Dataset records Start Marker

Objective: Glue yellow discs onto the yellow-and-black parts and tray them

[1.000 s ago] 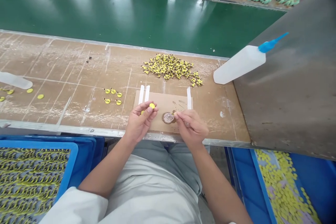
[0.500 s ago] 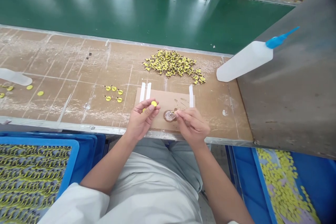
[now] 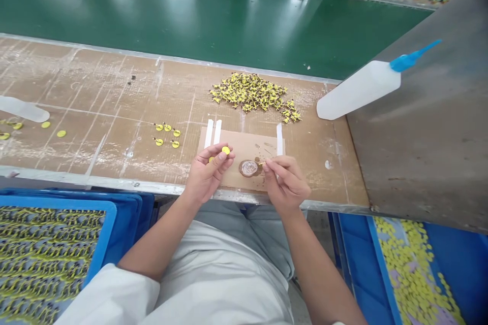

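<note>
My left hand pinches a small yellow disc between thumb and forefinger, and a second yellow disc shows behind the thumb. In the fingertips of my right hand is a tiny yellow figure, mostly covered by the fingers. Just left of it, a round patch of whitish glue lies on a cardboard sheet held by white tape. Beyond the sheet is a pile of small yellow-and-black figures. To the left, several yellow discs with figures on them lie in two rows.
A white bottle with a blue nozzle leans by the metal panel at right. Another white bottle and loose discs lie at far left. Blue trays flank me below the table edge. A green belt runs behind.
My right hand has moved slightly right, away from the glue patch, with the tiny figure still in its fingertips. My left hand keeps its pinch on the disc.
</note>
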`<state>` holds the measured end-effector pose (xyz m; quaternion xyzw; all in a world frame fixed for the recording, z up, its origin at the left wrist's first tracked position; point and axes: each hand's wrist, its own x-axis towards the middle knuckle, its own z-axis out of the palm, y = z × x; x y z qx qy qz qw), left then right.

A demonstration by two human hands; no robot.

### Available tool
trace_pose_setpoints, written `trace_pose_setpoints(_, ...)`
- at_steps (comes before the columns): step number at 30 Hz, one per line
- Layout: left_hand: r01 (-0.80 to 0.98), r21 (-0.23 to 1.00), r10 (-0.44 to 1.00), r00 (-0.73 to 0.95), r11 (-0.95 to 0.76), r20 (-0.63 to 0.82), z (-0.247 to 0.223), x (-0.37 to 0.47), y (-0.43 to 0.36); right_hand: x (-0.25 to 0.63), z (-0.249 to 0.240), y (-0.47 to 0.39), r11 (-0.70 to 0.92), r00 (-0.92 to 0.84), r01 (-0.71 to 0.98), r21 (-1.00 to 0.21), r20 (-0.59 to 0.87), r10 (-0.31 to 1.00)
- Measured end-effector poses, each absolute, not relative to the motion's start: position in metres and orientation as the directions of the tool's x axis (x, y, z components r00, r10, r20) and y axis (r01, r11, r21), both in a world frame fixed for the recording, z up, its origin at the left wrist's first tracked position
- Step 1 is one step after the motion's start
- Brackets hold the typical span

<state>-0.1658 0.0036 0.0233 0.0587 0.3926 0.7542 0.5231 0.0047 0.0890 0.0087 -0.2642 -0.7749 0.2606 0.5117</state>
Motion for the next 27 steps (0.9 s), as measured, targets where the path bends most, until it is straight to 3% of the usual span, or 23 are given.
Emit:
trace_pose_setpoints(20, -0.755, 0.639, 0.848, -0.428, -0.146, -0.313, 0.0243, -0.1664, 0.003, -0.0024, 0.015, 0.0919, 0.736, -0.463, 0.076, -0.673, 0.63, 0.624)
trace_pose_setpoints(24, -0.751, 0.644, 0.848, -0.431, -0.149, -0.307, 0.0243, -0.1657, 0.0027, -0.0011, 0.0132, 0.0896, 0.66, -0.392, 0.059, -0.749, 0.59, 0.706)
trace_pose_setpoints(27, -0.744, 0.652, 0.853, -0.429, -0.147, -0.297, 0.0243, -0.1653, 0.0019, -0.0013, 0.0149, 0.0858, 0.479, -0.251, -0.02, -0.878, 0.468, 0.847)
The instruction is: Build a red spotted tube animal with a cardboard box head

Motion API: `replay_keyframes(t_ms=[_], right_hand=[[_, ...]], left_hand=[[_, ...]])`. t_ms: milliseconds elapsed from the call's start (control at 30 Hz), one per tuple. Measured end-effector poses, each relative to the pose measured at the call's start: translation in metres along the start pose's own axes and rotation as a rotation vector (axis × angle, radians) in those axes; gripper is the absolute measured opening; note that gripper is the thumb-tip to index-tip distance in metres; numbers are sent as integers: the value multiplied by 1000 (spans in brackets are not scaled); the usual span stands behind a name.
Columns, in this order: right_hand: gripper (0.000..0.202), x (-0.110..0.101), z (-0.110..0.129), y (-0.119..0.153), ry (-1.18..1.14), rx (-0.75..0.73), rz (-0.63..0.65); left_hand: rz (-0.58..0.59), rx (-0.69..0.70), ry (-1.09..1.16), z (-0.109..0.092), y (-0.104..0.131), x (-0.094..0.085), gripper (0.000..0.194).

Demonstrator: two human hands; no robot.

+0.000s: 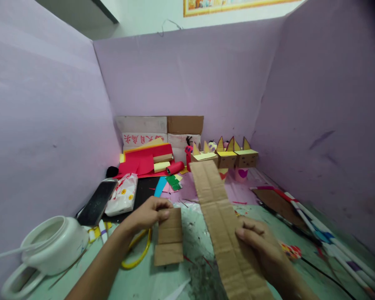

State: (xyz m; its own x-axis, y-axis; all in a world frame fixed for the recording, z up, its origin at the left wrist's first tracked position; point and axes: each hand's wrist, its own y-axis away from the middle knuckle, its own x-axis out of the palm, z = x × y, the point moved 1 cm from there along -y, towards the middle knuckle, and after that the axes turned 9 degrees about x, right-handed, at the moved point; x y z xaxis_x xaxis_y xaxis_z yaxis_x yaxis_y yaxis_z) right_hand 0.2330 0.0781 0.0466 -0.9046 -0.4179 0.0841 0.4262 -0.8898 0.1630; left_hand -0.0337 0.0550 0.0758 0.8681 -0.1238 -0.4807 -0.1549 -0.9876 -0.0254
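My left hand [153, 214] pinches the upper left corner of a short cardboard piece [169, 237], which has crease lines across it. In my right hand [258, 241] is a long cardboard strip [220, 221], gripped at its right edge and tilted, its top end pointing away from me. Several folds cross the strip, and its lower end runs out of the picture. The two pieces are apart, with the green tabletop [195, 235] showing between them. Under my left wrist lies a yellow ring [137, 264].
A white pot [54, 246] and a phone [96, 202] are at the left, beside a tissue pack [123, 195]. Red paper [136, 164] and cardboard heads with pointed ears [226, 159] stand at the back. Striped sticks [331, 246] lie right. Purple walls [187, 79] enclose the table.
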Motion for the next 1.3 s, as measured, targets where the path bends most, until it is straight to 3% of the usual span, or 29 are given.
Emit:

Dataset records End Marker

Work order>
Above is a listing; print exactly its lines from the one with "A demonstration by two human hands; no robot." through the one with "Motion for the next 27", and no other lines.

The answer>
A demonstration by two human hands; no robot.

### Available tool
trace_pose_setpoints, written `trace_pose_setpoints(_, ...)`
- at_steps (comes before the columns): step number at 30 Hz, one per line
- Layout: left_hand: r01 (-0.80 to 0.98), r21 (-0.23 to 1.00), r10 (-0.44 to 1.00), r00 (-0.73 to 0.95), r11 (-0.95 to 0.76), r20 (-0.63 to 0.82), z (-0.247 to 0.223), x (-0.37 to 0.47), y (-0.43 to 0.36); right_hand: x (-0.25 to 0.63), z (-0.249 to 0.240), y (-0.47 to 0.39), r11 (-0.70 to 0.92), r00 (-0.92 to 0.84), r01 (-0.71 to 0.98), r21 (-1.00 to 0.21), r20 (-0.59 to 0.87), r10 (-0.31 to 1.00)
- Measured end-effector poses, each absolute, not relative to the motion's start: position in metres and orientation as the directions of the tool's x axis (x, y, z components r00, r10, r20) and y axis (r01, r11, r21), both in a world frame fixed for the recording, z up, its origin at the left wrist's first tracked position
- Step 1 is one step after the motion's start
- Brackets hold the typical span

<state>-0.1658 0.0036 0.0233 0.0587 0.3926 0.7542 0.5231 0.0047 0.0890 0.0087 -0.2642 -0.7749 0.2606 0.5117</state>
Motion for the next 27 steps (0.9 s), as measured, targets where the path bends most, until it is straight to 3% of the usual span, or 23 are given.

This exercise is now finished.